Synergistic enhancement of electrocatalytic CO2 reduction to C2 oxygenates at nitrogen-doped nanodiamonds/Cu interface

To date, effective control over the electrochemical reduction of CO 2 to multicarbon products (C ≥ 2) has been very challenging. Here, we report a design principle for the creation of a selective yet robust catalytic interface for heterogeneous electrocatalysts in the reduction of CO 2 to C 2 oxygenates, demonstrated by rational tuning of an assembly of nitrogen-doped nanodiamonds and copper nanoparticles. The catalyst exhibits a Faradaic efficiency of ~63% towards C 2 oxygenates at applied potentials of only −0.5 V versus reversible hydrogen electrode. Moreover, this catalyst shows an unprecedented persistent catalytic performance up to 120 h, with steady current and only 19% activity decay.
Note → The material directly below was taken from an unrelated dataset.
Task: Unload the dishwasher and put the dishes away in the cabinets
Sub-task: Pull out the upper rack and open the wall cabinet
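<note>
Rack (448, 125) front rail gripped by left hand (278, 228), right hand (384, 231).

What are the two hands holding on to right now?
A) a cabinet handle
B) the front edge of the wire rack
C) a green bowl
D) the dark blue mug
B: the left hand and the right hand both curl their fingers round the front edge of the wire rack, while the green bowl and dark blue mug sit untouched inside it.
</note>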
Density functional theory calculations show that CO binding is strengthened at the copper/nanodiamond interface, suppressing CO desorption and promoting C 2 production by lowering the apparent barrier for CO dimerization. The inherent compositional and electronic tunability of the catalyst assembly offers an unrivalled degree of control over the catalytic interface, and thereby the reaction energetics and kinetics. The interfacing of Cu with nitrogen-doped nanodiamond enables the electrocatalytic production of C 2 oxygenates from CO 2 with promising stability.